Please join us at our Tribeca location for a reading featuring writers Eugenie Dalland, Colleen Kelsey, Liana Satenstein, and artist Jocelyn Spaar.
Eugenie Dalland is a writer and editor based in upstate New York. Her writing has appeared in the Los Angeles Times, BOMB, Hyperallergic, Los Angeles Review of Books, The Brooklyn Rail, and Cultured. She published and edited the arts & culture magazine Riot of Perfume from 2011-2019. She has an MFA from the Bennington Writing Seminars and is working on her first book.
Colleen Kelsey is a writer living in New York City. She’s contributed to publications including i-D, The Metrograph Journal, Interview, T Magazine, and The Whitney Review. Her fiction has appeared in DAZED and The Skirt Chronicles.
Liana Satenstein is a New York-based fashion writer and former Senior Fashion Writer at Vogue. Her career focuses on niche, cult fashion. She founded the interactive vintage resale hub, NEVERWORNS, where she consults guests on fashion dilemmas and archives forgotten trends. Her work often explores deep fashion history, "deep cut minutiae," and the emotional connection between people and their clothes.

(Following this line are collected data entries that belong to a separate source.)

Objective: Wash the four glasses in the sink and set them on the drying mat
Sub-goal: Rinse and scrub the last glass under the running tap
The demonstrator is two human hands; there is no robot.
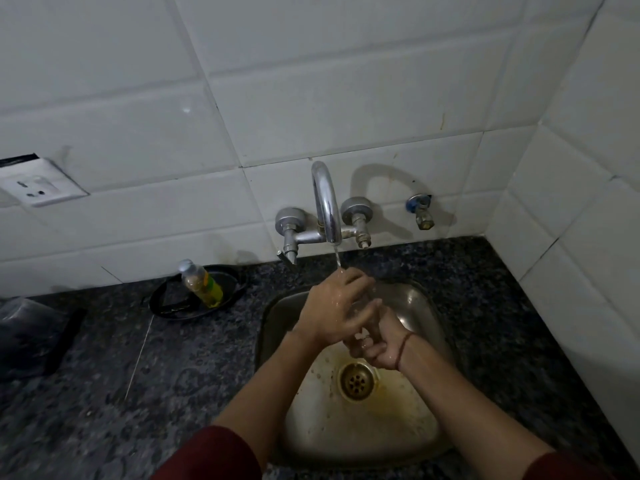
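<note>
While the tap (327, 202) runs, glass (362, 308) sits between both hands above the sink (415, 299) | left hand (332, 306) wraps it; right hand (379, 348) curls round its base | risk: wet grip slips, glass cracks.

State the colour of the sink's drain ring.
The drain ring is brassy gold; head view shows it.

No text can be read: the bottle (202, 284) at the counter's (104, 393) back edge wears a yellow-green label (print too blurred).
</note>
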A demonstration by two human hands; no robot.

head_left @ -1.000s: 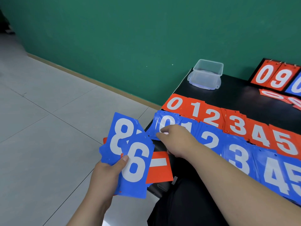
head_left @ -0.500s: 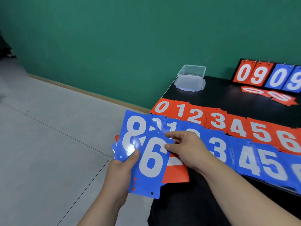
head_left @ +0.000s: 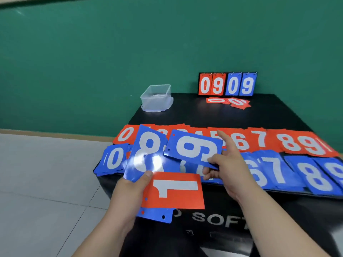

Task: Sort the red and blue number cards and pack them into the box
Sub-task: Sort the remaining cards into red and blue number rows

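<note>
The right hand (head_left: 228, 164) pinches a blue 6 card (head_left: 193, 151) by its right end, between the thumb and curled fingers, while its index finger (head_left: 223, 137) sticks out straight. The card is turned on its side and held in the air over the laid-out rows. Half a second ago it stood upright in the other hand's fan, with the right fingers only at its edge; now it is clear of that fan.

The left hand (head_left: 130, 190) grips what is left. Its thumb presses the lower edge of a blue 8 card (head_left: 146, 153). A red 1 card (head_left: 174, 190), lying sideways, was mostly covered by the 6 before and now shows in full. The punched edge of another blue card (head_left: 154, 215) sticks out below the red one.

Behind the hands, a red row (head_left: 259, 140) and, nearer, a blue row (head_left: 297, 173) of number cards lie overlapping on the black table (head_left: 204, 115). Both run from 0 at the left to 9 at the right. The view has swung right since the earlier frame, so the 7s, 8s and 9s are now in sight.

The clear plastic box (head_left: 156, 97) stands at the table's far left corner, well apart from both hands. A flip scoreboard (head_left: 227, 84) reading 0909 stands at the far edge against the green wall, with loose red cards (head_left: 228, 102) lying just in front of it.
</note>
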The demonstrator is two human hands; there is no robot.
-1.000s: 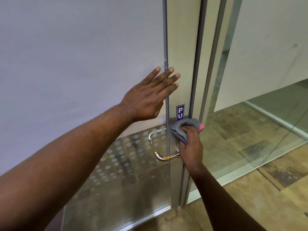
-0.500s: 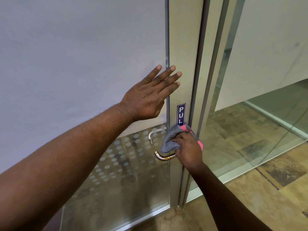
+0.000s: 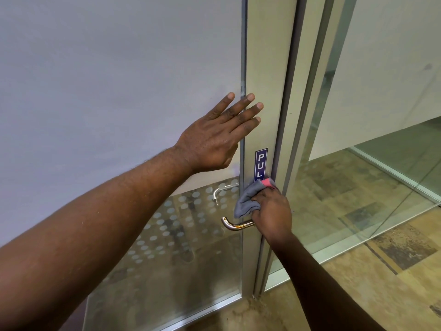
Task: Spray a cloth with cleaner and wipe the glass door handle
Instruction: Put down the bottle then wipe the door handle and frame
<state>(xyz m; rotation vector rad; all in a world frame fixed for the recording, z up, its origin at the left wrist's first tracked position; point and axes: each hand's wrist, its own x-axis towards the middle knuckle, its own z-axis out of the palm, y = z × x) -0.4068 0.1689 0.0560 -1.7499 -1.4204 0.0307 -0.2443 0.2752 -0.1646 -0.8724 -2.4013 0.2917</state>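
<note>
A curved metal door handle sticks out from the aluminium stile of the glass door, its free end pointing left. My right hand is shut on a grey cloth with a pink edge and presses it on the stile just above the handle's root, which the hand hides. My left hand lies flat with fingers spread against the frosted glass and the stile's left edge, above the handle. No spray bottle is in view.
A blue PULL sticker sits on the stile above the cloth. A second handle shows through the dotted glass on the far side. Clear glass panels and a tiled floor lie to the right.
My right hand has slid the cloth down and to the left on the stile, uncovering most of the PULL sticker. The left hand stays flat on the door.
</note>
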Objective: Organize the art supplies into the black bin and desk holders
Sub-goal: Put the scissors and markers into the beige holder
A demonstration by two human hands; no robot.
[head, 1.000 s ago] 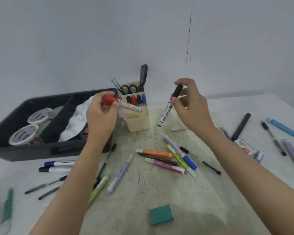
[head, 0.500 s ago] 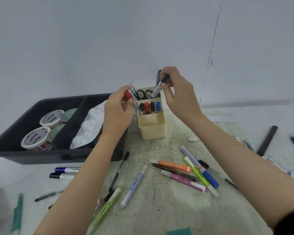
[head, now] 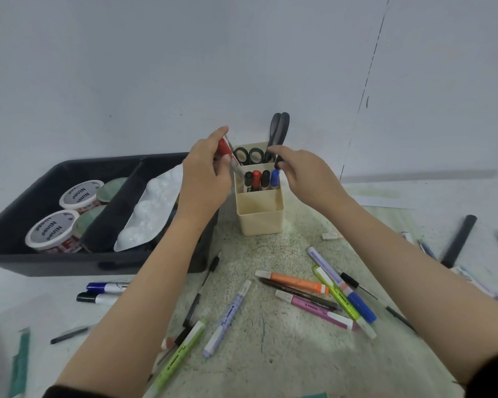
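The left hand (head: pixel 204 179) has its fingers curled round a red-capped marker (head: pixel 222 146), which is tilted with its lower end at the left rim of the cream holder (head: pixel 259 219). The right hand (head: pixel 308 173) pinches a black marker (head: pixel 278 163) in its fingertips. Just under them, other markers (head: pixel 256 179) stand in the holder's middle slot. The black bin (head: pixel 41 262) sits just left of the left fingers.

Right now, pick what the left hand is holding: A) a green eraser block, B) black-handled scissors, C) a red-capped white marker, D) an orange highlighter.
C: the left hand grips a red-capped white marker beside the beige plastic desk holder, while the right hand pinches a black-capped marker.
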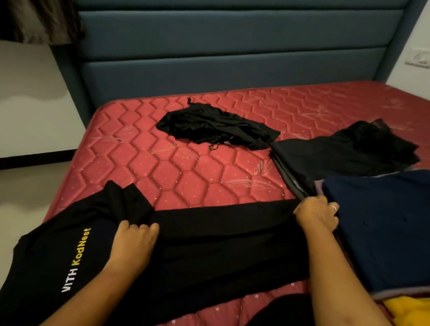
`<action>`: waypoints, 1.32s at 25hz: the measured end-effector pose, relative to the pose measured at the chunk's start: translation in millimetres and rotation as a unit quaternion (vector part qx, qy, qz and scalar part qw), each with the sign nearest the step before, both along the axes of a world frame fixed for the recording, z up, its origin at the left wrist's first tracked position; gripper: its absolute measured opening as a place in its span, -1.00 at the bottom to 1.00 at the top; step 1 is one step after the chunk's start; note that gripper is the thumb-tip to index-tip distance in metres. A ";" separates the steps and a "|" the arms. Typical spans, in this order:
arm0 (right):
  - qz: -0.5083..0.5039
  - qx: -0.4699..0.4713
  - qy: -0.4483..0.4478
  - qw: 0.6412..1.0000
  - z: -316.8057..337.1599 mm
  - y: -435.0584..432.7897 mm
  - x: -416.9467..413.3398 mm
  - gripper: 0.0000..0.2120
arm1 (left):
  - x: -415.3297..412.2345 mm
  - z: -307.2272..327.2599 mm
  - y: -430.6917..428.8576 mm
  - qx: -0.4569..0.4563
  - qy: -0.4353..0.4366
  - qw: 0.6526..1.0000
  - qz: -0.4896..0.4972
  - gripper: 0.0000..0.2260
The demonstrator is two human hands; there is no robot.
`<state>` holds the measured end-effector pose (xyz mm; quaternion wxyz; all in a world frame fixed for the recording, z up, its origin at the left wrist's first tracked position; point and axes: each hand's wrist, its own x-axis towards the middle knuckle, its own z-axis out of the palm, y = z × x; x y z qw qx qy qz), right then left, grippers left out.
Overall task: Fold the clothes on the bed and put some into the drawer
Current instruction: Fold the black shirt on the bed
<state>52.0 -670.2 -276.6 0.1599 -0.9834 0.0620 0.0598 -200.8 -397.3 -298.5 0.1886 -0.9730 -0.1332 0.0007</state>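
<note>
black t-shirt [226, 243] mid-fold, lying as a long strip across the near edge of the mattress [181, 170]. left hand [133, 244] grips its sleeve end, right hand [317, 213] grips the other end. navy garment [387, 234] and black pile [342, 155] look folded. crumpled black garment [212, 128] not yet folded. drawer not in view.

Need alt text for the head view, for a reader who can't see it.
Both hands hold a black shirt flat across a red mattress, left hand by its sleeve, right hand at the other end. A crumpled black garment and folded dark clothes lie beyond.
</note>
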 end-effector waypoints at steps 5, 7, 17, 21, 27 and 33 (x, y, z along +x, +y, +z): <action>0.039 0.072 -0.095 0.992 7.3 15.9 -4.5 -0.64 | 24.9 9.9 -29.2 -0.100 -0.054 0.994 0.006 -0.86; 0.120 0.076 -0.033 0.989 -7.8 26.8 -7.2 -0.55 | 44.0 -4.5 -42.5 -0.184 -0.053 0.981 -0.016 -0.75; 0.096 -0.076 0.032 0.992 -59.7 30.7 8.1 -0.47 | 42.9 -35.2 -33.7 -0.325 -0.049 0.932 0.156 -0.48; 0.170 -0.054 -0.102 0.979 -36.5 66.9 -3.9 -0.37 | -37.8 -14.7 24.3 -0.427 -0.195 0.879 0.088 -0.45; 0.356 0.270 0.128 0.885 -18.4 245.3 -122.9 -0.32 | -179.5 -0.7 93.8 -0.417 -0.257 0.843 0.222 -0.77; 0.159 0.426 0.246 0.856 -10.1 328.0 -158.4 -0.33 | -158.7 11.4 136.0 -0.608 -0.321 0.665 0.293 -0.84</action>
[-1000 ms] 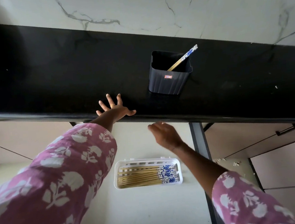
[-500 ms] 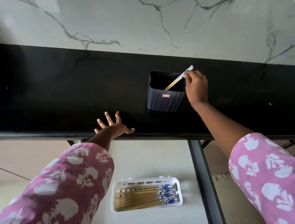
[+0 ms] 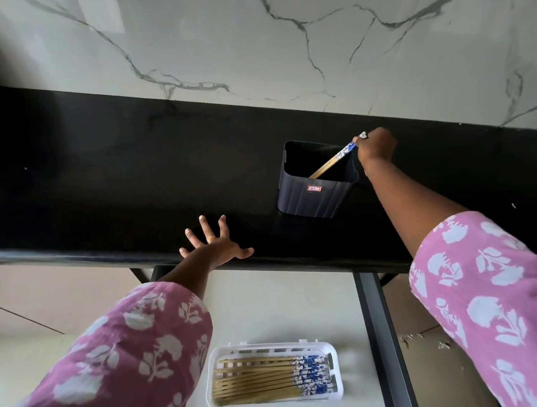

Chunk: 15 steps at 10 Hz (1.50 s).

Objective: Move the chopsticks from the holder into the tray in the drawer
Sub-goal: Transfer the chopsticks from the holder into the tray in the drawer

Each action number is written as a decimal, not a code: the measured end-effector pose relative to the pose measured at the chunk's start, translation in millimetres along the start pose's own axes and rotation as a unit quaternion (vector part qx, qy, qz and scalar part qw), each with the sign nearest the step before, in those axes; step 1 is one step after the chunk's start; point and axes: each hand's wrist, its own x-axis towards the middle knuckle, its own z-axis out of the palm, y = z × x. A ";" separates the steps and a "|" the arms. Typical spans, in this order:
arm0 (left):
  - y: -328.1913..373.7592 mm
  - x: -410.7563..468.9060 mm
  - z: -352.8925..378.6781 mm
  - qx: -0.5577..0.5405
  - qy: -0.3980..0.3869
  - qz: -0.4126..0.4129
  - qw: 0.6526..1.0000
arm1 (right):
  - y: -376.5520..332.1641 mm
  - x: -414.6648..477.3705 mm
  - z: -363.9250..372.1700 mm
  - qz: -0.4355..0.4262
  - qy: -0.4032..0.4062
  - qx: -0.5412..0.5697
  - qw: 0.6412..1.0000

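Right hand (image 3: 377, 146) fingers are pinching seemingly 1 chopstick (image 3: 332, 164), holder (image 3: 317, 197) just below them; left hand (image 3: 215, 245) fingers are lying splayed on the table (image 3: 123, 190).

Blue-patterned chopsticks (image 3: 272, 378), white tray (image 3: 211, 382), black holder (image 3: 312, 196), pink floral sleeves (image 3: 496, 293).

Just the one head cam, wide-angle, aimed forward and down across the counter (image 3: 129, 183). It's close in, with the tray (image 3: 209, 383) low in frame.
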 end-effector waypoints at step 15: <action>108.7 -120.5 -35.0 -0.689 0.032 0.296 0.660 | 55.5 -204.0 -91.6 0.315 0.042 0.606 0.729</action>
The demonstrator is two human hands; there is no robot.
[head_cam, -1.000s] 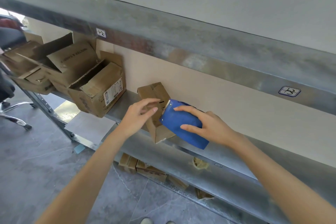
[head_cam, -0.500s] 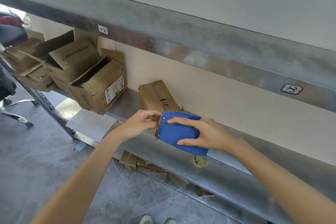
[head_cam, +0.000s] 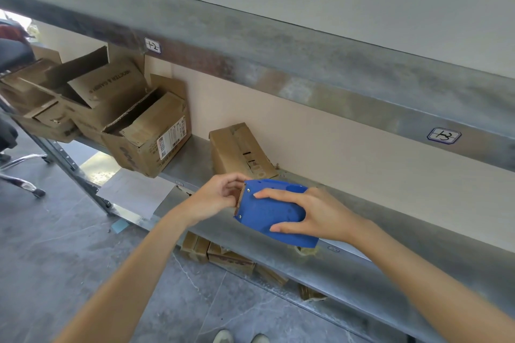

Jocelyn Spaar is an artist, poet, curator, and translator who lives in New York. Her writings, drawings, and photography have appeared in Yale Review, American Chordata, The Paris Review Daily, The Magazine of the Artist's Institute, Gigantic, The Paper Nautilus, Bridge, Pelt, Storychord, Stonecutter, and elsewhere. She was the New York poetry editor of STILL magazine and former curator of the Segue Reading Series. She has translated work for New Directions, Archipelago, October magazine's October Files series, The Power Station, and The Swiss Institute. She has read and performed her work at the Kitchen, MoMA PS1, the Poetry Project, White Columns, Cambridge University, and elsewhere.
Cecilia Salama is an artist, curator, and award-winning fashion art director that lives and works in New York, NY. Salama's work focuses on desire, consumerism, and femininity, within the lens of a constant digital tether to society. Her work has been reviewed by I-D, WWD, ArtNews, Hyperallergic, and Artspace.